Problem description: Please return the full listing word for word, leaving out any pictures.

Information provided:
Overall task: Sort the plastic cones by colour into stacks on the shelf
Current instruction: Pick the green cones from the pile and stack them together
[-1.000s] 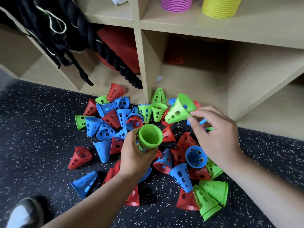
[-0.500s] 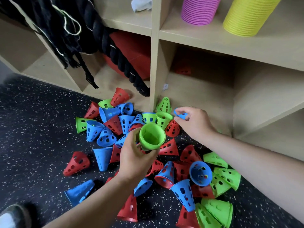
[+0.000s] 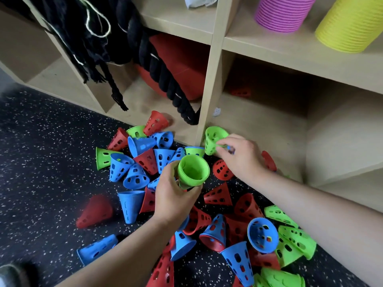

Written answer:
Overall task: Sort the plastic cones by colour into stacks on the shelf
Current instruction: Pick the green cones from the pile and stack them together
[-1.000s] 
[-0.500s] 
[+0.000s] 

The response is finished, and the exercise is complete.